%%

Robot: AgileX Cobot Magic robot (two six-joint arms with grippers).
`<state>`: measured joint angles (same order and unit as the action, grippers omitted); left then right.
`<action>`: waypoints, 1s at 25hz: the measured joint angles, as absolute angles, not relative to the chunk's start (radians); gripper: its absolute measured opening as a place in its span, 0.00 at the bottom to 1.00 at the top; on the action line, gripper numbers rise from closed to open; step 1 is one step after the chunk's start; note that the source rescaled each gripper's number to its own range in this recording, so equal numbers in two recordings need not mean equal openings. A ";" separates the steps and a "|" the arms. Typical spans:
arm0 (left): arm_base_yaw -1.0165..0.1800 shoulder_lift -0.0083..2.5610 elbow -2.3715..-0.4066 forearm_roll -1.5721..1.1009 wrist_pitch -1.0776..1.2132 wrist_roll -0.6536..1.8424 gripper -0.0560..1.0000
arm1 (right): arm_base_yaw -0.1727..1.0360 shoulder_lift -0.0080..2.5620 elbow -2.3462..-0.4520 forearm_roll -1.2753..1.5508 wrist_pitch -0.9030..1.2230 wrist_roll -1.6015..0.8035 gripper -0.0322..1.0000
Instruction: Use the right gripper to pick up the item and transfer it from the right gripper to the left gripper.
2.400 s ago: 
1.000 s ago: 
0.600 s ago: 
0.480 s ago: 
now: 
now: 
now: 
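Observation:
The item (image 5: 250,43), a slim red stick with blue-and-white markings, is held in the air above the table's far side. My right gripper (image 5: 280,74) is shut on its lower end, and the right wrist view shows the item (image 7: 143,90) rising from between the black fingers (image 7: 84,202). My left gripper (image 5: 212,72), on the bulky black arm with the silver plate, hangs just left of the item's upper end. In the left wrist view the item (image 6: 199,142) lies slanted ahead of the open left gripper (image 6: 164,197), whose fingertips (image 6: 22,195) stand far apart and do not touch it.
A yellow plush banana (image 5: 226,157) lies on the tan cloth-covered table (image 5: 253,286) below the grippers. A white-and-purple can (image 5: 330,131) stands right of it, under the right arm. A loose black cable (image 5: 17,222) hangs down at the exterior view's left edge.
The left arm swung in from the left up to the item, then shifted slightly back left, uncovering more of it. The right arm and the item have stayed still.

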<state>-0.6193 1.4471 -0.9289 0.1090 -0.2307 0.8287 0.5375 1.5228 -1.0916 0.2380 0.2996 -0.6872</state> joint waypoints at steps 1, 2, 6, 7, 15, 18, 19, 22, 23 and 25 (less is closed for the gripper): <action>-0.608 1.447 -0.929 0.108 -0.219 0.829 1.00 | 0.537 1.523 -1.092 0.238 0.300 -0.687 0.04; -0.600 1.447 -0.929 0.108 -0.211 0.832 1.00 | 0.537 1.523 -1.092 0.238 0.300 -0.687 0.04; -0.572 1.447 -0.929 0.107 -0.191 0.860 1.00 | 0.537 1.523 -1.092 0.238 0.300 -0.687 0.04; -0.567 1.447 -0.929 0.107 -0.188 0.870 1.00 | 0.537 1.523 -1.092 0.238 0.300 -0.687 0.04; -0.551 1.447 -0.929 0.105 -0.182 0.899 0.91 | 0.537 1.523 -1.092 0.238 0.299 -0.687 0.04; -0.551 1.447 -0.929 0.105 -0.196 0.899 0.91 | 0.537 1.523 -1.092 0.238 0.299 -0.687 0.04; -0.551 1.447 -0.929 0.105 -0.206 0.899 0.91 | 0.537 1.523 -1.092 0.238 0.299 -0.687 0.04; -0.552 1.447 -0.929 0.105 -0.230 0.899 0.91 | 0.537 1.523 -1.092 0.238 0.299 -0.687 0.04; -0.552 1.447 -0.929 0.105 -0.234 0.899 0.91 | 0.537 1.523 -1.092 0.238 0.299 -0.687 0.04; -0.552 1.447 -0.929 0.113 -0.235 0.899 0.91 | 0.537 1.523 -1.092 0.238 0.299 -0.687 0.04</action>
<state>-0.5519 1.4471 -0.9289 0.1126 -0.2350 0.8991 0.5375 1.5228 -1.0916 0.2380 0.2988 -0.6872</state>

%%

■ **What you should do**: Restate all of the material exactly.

■ **Solution for this problem**:
Robot: AgileX Cobot Magic robot (two six-joint arms with grippers).
`<state>`: measured joint angles (same order and unit as the action, grippers omitted); left then right.
`<action>`: waypoints, 1s at 25hz: the measured joint angles, as absolute angles, not relative to the chunk's start (radians); gripper: its absolute measured opening as a place in its span, 0.00 at the bottom to 1.00 at the top; on the action line, gripper numbers rise from closed to open; step 1 is one step after the chunk's start; note that the source rescaled each gripper's number to its own range in this recording, so equal numbers in two recordings need not mean equal openings. A ";" separates the steps and a "|" the arms. Typical spans:
arm0 (left): arm_base_yaw -1.0165..0.1800 shoulder_lift -0.0083..2.5610 elbow -2.3715..-0.4066 forearm_roll -1.5721..1.1009 wrist_pitch -1.0776..1.2132 wrist_roll -0.6536..1.8424 gripper -0.0560..1.0000
arm1 (right): arm_base_yaw -0.1727..1.0360 shoulder_lift -0.0080..2.5620 elbow -2.3462..-0.4520 forearm_roll -1.2753..1.5508 wrist_pitch -0.9030..1.2230 wrist_roll -1.6015..0.8035 gripper -0.0322..1.0000
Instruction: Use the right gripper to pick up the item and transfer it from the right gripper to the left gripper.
2.400 s ago: 
1.000 s ago: 
0.600 s ago: 
0.480 s ago: 
now: 
now: 
now: 
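Observation:
The item (image 5: 250,43), a slim red stick with blue-and-white markings, is held in the air above the table's far side. My right gripper (image 5: 280,74) is shut on its lower end, and the right wrist view shows the item (image 7: 143,90) rising from between the black fingers (image 7: 84,202). My left gripper (image 5: 212,72), on the bulky black arm with the silver plate, hangs just left of the item's upper end. In the left wrist view the item (image 6: 199,142) lies slanted ahead of the open left gripper (image 6: 164,197), whose fingertips (image 6: 22,195) stand far apart and do not touch it.
A yellow plush banana (image 5: 226,157) lies on the tan cloth-covered table (image 5: 253,286) below the grippers. A white-and-purple can (image 5: 330,131) stands right of it, under the right arm. A loose black cable (image 5: 17,222) hangs down at the exterior view's left edge.
The left arm swung in from the left up to the item, then shifted slightly back left, uncovering more of it. The right arm and the item have stayed still.
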
<state>-0.6193 1.4471 -0.9289 0.1090 -0.2307 0.8287 0.5375 1.5228 -1.0916 0.2380 0.2996 -0.6872</state> joint waypoints at steps 1, 2, 6, 7, 15, 18, 19, 22, 23 and 25 (less is closed for the gripper): <action>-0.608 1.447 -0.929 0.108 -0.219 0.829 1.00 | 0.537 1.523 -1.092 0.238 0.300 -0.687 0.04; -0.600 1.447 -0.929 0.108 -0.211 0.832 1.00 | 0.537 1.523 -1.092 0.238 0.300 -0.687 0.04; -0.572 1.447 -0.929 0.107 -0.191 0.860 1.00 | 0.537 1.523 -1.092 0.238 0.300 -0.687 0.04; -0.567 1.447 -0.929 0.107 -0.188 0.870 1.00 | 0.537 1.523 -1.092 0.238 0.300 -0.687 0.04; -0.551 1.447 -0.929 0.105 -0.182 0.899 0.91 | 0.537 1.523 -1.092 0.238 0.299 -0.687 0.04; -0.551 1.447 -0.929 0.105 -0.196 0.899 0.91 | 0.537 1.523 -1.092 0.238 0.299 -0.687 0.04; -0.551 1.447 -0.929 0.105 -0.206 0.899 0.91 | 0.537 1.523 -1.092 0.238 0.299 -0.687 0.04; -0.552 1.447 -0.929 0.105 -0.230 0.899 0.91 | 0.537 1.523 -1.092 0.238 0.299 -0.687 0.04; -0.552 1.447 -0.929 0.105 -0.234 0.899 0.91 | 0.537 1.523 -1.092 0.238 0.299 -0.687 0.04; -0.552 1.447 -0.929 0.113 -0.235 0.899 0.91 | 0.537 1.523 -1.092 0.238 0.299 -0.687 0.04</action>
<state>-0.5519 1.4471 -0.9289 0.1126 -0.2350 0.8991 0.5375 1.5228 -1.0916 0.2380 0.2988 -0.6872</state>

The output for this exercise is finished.